Using OmniPresence you can have a file open on your Mac and iPad at the same time and changes made on one platform automatically populate over to this other platform. This part is just like iCloud.

They even made a clever video.

OmniPresence Intro from The Omni Group on Vimeo.

That’s the thing about OmniPresence. It’s Dropbox and iCloud all rolled up into one. And then when you have a problem you can call Omni and they control all the pipes to make it right.

The Omni Group also has a more extensive tutorial that is worth the three minutes it takes to watch.

OmniPresence Tutorial from The Omni Group on Vimeo.

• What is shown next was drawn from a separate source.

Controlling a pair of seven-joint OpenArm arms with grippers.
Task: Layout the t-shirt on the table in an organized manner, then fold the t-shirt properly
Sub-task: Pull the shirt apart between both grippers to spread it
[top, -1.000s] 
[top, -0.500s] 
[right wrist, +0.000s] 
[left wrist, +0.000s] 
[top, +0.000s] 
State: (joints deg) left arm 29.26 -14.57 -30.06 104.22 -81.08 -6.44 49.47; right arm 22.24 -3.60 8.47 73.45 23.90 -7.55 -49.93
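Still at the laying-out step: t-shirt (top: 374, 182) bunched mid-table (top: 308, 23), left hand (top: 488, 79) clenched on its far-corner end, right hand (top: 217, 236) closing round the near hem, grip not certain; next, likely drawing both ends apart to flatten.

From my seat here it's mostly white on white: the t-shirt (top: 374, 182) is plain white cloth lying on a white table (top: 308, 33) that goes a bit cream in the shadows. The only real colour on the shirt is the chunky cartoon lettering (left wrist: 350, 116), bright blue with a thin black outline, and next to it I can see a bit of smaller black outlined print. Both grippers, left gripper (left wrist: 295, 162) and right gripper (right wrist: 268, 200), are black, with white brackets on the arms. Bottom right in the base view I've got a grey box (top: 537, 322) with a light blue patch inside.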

The whole thing is baked right into the Omni Group’s Omni Sync service. That’s how I use it. However, if you want to install it on your own server and keep your data private, you can. OmniPresence works with any properly configured Apache server, which means you can host your own data without having to install any special software from Omni. It even works on HIPPA-compliant services like SwissDisk. The Omni Group has also open sourced the syncing code for iOS apps at github so expect other app developers to start using it too.

Ken Case explains this best. “OmniPresence is not yet another proprietary syncing solution just for syncing Omni apps. On the Mac, it’s designed to work with documents from any other OS X app that supports Auto Save and Versions–such as OmniGraffle, OmniOutliner, OmniGraphSketcher, or even Apple’s built-in TextEdit app.”

There are many nice little touches to OmniPresence. For instance, you can sync multiple folders to different accounts so you can keep your work and personal documents separately.

While OmniPresence is just at version 1.0, I think this is going to become a big deal. It offers a legitimate third options to users and developers to sync data between devices. Its combination of syncing in real time without having to press “Sync” buttons and simple folder accessibility on the Mac make it compelling.